Assigned task: Every line below should be given again without alteration.

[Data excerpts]
____

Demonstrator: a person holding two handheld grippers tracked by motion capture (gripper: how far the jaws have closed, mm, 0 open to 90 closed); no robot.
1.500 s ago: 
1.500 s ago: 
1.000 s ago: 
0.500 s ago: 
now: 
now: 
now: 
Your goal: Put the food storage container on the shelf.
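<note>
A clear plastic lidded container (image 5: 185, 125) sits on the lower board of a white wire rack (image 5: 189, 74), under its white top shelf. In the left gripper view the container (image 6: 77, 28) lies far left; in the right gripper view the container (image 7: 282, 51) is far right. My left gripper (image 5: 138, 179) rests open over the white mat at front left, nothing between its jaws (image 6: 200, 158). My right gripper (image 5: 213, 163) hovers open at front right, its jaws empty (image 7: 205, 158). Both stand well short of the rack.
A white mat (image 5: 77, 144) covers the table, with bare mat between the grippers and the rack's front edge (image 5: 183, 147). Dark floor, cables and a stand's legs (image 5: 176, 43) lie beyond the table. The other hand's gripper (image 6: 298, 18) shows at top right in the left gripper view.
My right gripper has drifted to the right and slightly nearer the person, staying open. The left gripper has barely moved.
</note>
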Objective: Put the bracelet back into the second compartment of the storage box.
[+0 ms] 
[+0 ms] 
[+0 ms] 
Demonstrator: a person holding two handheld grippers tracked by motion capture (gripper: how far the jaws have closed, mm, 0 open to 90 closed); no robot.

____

Solution to the exercise:
Demonstrator: a person holding two handheld grippers tracked by motion capture (gripper: how far the jaws have closed, mm, 0 open to 90 closed); no robot.
1.500 s ago: 
1.500 s ago: 
1.000 s ago: 
0.500 s ago: 
now: 
now: 
now: 
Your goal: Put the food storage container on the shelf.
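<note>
A clear plastic lidded container (image 5: 185, 125) sits on the lower board of a white wire rack (image 5: 189, 74), under its white top shelf. In the left gripper view the container (image 6: 77, 28) lies far left; in the right gripper view the container (image 7: 282, 51) is far right. My left gripper (image 5: 138, 179) rests open over the white mat at front left, nothing between its jaws (image 6: 200, 158). My right gripper (image 5: 213, 163) hovers open at front right, its jaws empty (image 7: 205, 158). Both stand well short of the rack.
A white mat (image 5: 77, 144) covers the table, with bare mat between the grippers and the rack's front edge (image 5: 183, 147). Dark floor, cables and a stand's legs (image 5: 176, 43) lie beyond the table. The other hand's gripper (image 6: 298, 18) shows at top right in the left gripper view.
My right gripper has drifted to the right and slightly nearer the person, staying open. The left gripper has barely moved.
</note>
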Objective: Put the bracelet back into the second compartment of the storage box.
[+0 ms] 
[+0 ms] 
[+0 ms] 
Demonstrator: a person holding two handheld grippers tracked by motion capture (gripper: how far the jaws have closed, mm, 0 open to 90 closed); no robot.

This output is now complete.